Transcribe the full listing word for word, leaving nothing out.
___
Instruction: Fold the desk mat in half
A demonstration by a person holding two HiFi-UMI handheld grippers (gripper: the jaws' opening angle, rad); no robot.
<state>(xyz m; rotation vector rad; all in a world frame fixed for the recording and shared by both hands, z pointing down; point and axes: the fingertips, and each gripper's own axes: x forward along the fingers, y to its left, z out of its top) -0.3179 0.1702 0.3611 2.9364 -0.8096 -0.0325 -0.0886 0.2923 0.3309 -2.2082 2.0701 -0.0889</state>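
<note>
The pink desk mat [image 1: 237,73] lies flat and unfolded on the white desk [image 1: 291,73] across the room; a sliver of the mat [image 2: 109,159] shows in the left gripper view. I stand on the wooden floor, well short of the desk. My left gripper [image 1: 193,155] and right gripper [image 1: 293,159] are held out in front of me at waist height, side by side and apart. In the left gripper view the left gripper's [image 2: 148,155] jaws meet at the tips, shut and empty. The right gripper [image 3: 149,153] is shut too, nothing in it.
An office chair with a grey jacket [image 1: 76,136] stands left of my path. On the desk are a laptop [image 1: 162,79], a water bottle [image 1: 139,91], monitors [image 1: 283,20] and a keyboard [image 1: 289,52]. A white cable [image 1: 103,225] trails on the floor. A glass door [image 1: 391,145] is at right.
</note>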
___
*Written response:*
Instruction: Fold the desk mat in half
A demonstration by a person holding two HiFi-UMI handheld grippers (gripper: the jaws' opening angle, rad); no robot.
<state>(xyz m; rotation vector rad; all in a world frame fixed for the recording and shared by both hands, z pointing down; point and axes: the fingertips, and each gripper's own axes: x forward along the fingers, y to its left, z out of its top) -0.3179 0.1702 0.3611 2.9364 -0.8096 -0.0325 -0.0886 0.2923 0.3309 -2.2082 2.0701 -0.0889</state>
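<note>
The pink desk mat [image 1: 237,73] lies flat and unfolded on the white desk [image 1: 291,73] across the room; a sliver of the mat [image 2: 109,159] shows in the left gripper view. I stand on the wooden floor, well short of the desk. My left gripper [image 1: 193,155] and right gripper [image 1: 293,159] are held out in front of me at waist height, side by side and apart. In the left gripper view the left gripper's [image 2: 148,155] jaws meet at the tips, shut and empty. The right gripper [image 3: 149,153] is shut too, nothing in it.
An office chair with a grey jacket [image 1: 76,136] stands left of my path. On the desk are a laptop [image 1: 162,79], a water bottle [image 1: 139,91], monitors [image 1: 283,20] and a keyboard [image 1: 289,52]. A white cable [image 1: 103,225] trails on the floor. A glass door [image 1: 391,145] is at right.
</note>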

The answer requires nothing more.